• The SH Membership has gone live. Only SH Members have access to post in the classifieds. All members can view the classifieds. Starting in 2020 only SH Members will be admitted to the annual hunting contest. Current members will need to follow these steps to upgrade: 1. Click on your username 2. Click on Account upgrades 3. Choose SH Member and purchase.
  • We've been working hard the past few weeks to come up with some big changes to our vendor policies to meet the changing needs of our community. Please see the new vendor rules here: Vendor Access Area Rules

Tuning help

ketch22

Well-Known Member
SH Member
Joined
Oct 17, 2021
Messages
738
Ok guru’s, I’ve been tuning my bows for a few years now but I am now stumped. I switched up arrows this year for something heavier. Yes, I’m still within the spine chart so I’m ok there.

Bow: Hoyt Tenacity master cam
Draw weight: 60
Draw length: 29
ATA: 36
Brace Height: 6-1/2
Cams are in time
Release type: cobra trigger release
Rest: whisker biscuit
Arrows: day six gear 350 spine
Outsert: 50G
Tip: 125 (I also have 100’s)

I took some bare shaft arrows and began paper tuning. I had between 1/4-1/2 inch tail high, tail right tear. I added one twist to each right side of my yokes, it took the right tear out. I bumped the rest up a hair, no change. I bumped it one more time and now I’m getting a 2 inch tear right that’s still about 1/4 inch high.

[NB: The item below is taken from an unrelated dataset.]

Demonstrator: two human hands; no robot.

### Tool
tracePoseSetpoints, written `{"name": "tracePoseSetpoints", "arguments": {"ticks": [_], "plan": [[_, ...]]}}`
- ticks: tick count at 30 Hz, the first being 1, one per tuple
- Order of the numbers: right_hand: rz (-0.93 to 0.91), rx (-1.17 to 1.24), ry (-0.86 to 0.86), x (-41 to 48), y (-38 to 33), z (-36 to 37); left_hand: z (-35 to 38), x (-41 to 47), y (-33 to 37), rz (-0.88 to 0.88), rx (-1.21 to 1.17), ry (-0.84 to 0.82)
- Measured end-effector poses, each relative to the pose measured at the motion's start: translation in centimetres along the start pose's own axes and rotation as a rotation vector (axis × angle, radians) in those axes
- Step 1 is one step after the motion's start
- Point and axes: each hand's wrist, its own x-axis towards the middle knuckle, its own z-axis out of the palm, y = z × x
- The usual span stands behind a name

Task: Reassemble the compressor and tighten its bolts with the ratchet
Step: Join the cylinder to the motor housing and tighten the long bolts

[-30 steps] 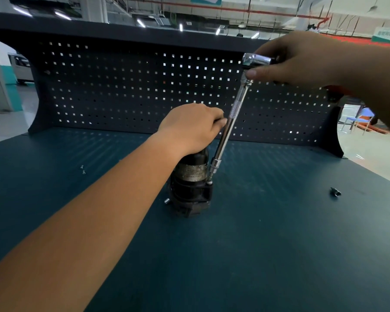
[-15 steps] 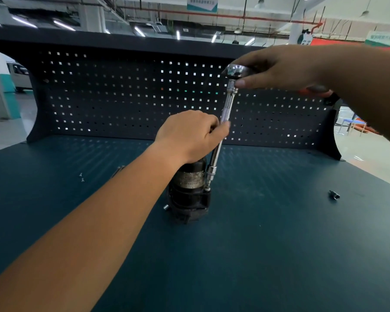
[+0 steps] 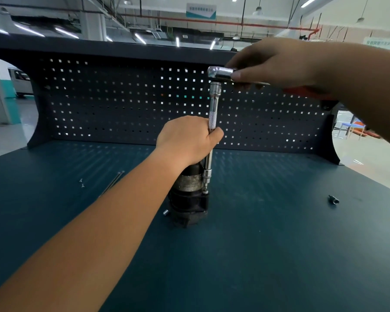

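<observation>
Where the blue table point(image 3: 257, 255) runs off to the left, two tiny screws point(image 3: 81, 183) lie close together. Just right of them lie thin long rods point(image 3: 114, 184), side by side, and the left arm point(image 3: 99, 233) hides their near ends. The left arm comes in from the bottom left.

The left hand point(image 3: 185, 140) rests on top of the compressor point(image 3: 188, 195). Its fingers and thumb are curled round the bar point(image 3: 212, 109), low on the rough part, and hold it.

The compressor is a dark round thing with a pale label. It stands upright on the table, near the middle, well in front of the back wall point(image 3: 122, 97) full of small holes. A small silver stub point(image 3: 165, 212) sticks out at its bottom left.

The bar stands almost straight up along the right side of the compressor. Its bottom end touches the right shoulder of the compressor. What it sits on there is too small to tell.

At the top of the bar is the shiny head of the ratchet point(image 3: 220, 73), high above the compressor. The ratchet points off to the right, flat like the table. The right hand point(image 3: 275, 61) grips it just behind the head, fingers wrapped over the top. A bit of red handle point(image 3: 302, 92) shows under the wrist.

Far to the right, a small black part point(image 3: 333, 199) lies alone on the table.
</observation>
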Motion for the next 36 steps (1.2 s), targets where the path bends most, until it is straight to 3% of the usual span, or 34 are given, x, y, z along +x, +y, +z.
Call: {"name": "tracePoseSetpoints", "arguments": {"ticks": [6,13,22,30,36], "plan": [[0.022,-0.177,0.033,0.3,-0.9,-0.4,0.5,0.1,0.5,-0.023,0.023,0.013],[0.095,-0.201,0.010,0.5,-1.8,-0.2,0.4,0.0,0.7,-0.007,0.091,0.025],[-0.045,-0.348,-0.110,-0.2,-1.2,-1.3,0.0,-0.2,0.2,-0.027,-0.014,-0.010],[-0.184,-0.562,0.180,1.8,0.1,2.2,0.3,-0.1,0.1,-0.018,-0.007,-0.009],[-0.132,-0.557,0.151,1.8,1.2,2.5,0.3,-0.2,0.0,-0.027,0.005,0.009]]}}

Obviously I’m going to bump the rest back to where it was, but before I go any further, is there something I’m missing here? I’m stumped and I don’t want to start changing more things and chasing my tail.
 
No nock pinch, it was at 90° before I bumped the rest.
 
DDFAA1A2-518D-494C-ABF0-CE3AF8FC0D02.jpeg
The black arrows are the the fletched ones I was messing with. (I had more without fletching). At this point, I’ll probably just settle for close enough, fletch them and start shooting, then jump into broad head tuning.
 
Tune with a bareshaft up close (7yards) through paper and get that to a bullet hole, use the same bare shaft.

If you are using different shafts through paper it could be your carbons need to be indexed so you are consistently shooting off the most rigid part of each shaft. I had inconsistent tears like this through bare shaft tuning through paper until I took the time to bare shaft tune each shaft and rotate the nocks 1/4 of a turn each time until the hole shrunk to a bullet or very close to it. But don't shave off all of your fletches, bare shaft tune with one shaft and then shoot through paper with a fletched shaft and make sure your tears are reasonable then start group tuning.

If you are getting flyers with broadheads and fully fletched shafts you can start to dial in each shaft by slow mo video with your cell phone. Then turn your nocks a quarter turn to smooth out the flight with your fletched shafts. Don't try to do it all at once too as when you get tired your form will start to suffer. You will start pulling the shot or plucking when you release (yes you can do this if you get tired) which will cause more string side to side movement upon release causing your arrow to tear. Tear right usually means a stiff arrow btw if you do not think it is your release. You could increase point weight a little too. Do not bareshaft tune with broadheads!!!
 
I forgot to mention that in the original post, I did nock tune every arrow, they were all consistent and the same slight high right tear prior to making any adjustments.
 
I have not yet but they were so close with the 125’s I thought I could get it.
I’ll try the 100’s later and see if it helps.
 
Have you shot it with the 100s instead of the 125s?

3EF25FF0-3C6C-43CC-A87A-B3DAA57F2FFC.jpeg

I bumped the rest back. these are both 125 grain holes through two different arrows. The 100’s through those arrows looked the same.

do I chase the rabbit? Or do I fletch ‘‘em up and go right to French tuning and BH tuning.
 
French tuning and bh tuning will eventually get you where you need to go. A "perfect" bs paper-tune is "supposed" to get you closer to your final tune, but it is still a starting point. I would consider checking timing, or moving your loop (vs. the rest) slightly. Every bow setup has a different final tuning solution lol.